Okay, so I searched the thread to read people's comments on Sin City when it first came out, and I have to say how relieved I was to read Hec's take on it:
First of all let me note that his movie is not Noir. This movie is a big Catholic passion play. It's a meditation on how much fleshly suffering you are willing to endure to be good. And not good in the eyes of the world, but to die justified. That is not Noir. Noir is Calvinist, fated. You don't die redeemed. You die because you fucked the wrong girl. You die because you made some stupid little half-assed mistake.
How many wounds to the male genitals were there in this movie? Six or seven at least. Because dicks are evil. Again...Catholic. Wounding the flesh again and again.
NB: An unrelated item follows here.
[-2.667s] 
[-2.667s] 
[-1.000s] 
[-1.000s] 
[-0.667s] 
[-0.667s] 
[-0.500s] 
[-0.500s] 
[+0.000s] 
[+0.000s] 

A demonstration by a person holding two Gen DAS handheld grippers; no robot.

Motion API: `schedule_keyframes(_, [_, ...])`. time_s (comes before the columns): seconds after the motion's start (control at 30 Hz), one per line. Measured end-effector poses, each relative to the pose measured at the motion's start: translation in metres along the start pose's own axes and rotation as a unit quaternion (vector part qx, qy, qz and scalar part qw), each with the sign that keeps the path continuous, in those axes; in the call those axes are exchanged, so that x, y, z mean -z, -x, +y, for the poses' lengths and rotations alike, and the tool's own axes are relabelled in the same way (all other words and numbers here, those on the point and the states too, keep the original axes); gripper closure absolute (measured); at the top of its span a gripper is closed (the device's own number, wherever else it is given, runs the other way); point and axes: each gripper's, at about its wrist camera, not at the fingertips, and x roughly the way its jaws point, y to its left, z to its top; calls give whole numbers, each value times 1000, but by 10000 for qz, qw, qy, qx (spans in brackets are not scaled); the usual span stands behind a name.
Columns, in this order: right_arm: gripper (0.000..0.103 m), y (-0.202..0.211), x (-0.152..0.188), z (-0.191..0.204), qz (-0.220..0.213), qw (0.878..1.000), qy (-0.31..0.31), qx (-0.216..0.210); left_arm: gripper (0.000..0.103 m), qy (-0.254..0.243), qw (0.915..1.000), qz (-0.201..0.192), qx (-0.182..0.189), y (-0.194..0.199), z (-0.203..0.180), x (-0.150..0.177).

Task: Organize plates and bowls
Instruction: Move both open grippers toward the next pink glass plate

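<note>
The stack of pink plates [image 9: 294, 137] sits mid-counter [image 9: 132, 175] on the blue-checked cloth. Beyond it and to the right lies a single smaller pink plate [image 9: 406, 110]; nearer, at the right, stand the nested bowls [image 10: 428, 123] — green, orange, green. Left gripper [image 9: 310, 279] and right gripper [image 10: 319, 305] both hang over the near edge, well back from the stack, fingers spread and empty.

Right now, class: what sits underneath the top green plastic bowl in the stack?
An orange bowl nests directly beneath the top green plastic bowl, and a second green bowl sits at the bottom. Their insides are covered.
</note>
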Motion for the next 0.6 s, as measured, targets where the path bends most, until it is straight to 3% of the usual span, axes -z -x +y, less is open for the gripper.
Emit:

About 2 minutes into it, I knew it was never meant to be considered Noir. It was, for one thing, too self-consciously stylized to be Noir. And the characters were -- not stereotypes, but almost Jungian archetypes.
Where the Catholic sensibility of it struck me was in how women are portrayed. It doesn't matter that they're whores who kill to protect their territory, it doesn't matter that luscious Carla Gugino is a lesbian -- the women are portrayed as Righteous. Absolutely they are. Marv goes to operatic extremes to avenge Goldie, the whore who used him for protection but still made him feel loved. That's a twisted and almost beautiful 21st century version of courtly love, basically. Worship of The Woman as righteous and pure -- not sexually pure, not legally righteous, but you betcha they're portrayed as morally pure and righteous. Not just Marv avenging Goldie, but the whole clan of hookers, defending their territory so that they can work the streets on their own terms -- sure, it isn't legally righteous, and whores aren't generally seen as "pure," but defending your territory to maintain your own agency in the world? Righteous. Avenging angels.
And then there's Nancy. Little icon of innocence saved from the clutches of a rapist at the age of 11, who essentially "saves herself" for Hartigan, her savior, the man who is old enough to be her grandfather. (Understand, I *don't* think that 19-year-old Nancy is a virgin when Hartigan returns, but, again, I'm not talking about *sexual* purity; I'm talking about a purity of intent, and emotion.)
That's a very very Catholic take on women, twisted through Miller's psyche though it may be.